■ YOUR ASSIGNMENT ■
Your task is to repeat, word for word, the line containing "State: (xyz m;" and all lines that follow it to the end of the material, and no other lines.

- - -

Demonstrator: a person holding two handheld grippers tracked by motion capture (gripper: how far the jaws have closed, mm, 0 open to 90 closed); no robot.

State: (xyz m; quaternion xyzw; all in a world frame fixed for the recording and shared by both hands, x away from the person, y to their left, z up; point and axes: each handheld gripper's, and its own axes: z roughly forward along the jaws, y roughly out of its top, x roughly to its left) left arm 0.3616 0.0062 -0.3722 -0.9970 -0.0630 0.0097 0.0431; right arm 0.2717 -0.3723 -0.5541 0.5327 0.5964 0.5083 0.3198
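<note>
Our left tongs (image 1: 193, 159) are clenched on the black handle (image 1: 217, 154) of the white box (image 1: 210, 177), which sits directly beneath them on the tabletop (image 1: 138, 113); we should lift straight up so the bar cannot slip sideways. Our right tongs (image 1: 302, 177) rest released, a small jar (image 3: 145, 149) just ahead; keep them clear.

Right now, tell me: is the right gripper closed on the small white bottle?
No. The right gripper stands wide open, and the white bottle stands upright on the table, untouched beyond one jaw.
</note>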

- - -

■ EXERCISE RESPONSE ■
State: (xyz m; quaternion xyzw; all in a world frame fixed for the recording and shared by both hands, x away from the person, y to their left, z up; point and axes: each handheld gripper's, and its own axes: z roughly forward along the jaws, y roughly out of its top, x roughly to its left) left arm 0.3616 0.0062 -0.3722 -0.9970 -0.0630 0.0097 0.0431; right arm 0.2717 -0.3723 -0.5541 0.5327 0.5964 0.5083 0.3198
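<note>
Our left tongs (image 1: 193, 159) are clenched on the black handle (image 1: 217, 154) of the white box (image 1: 210, 177), which sits directly beneath them on the tabletop (image 1: 138, 113); we should lift straight up so the bar cannot slip sideways. Our right tongs (image 1: 302, 177) rest released, a small jar (image 3: 145, 149) just ahead; keep them clear.

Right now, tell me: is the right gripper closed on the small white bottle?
No. The right gripper stands wide open, and the white bottle stands upright on the table, untouched beyond one jaw.
</note>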

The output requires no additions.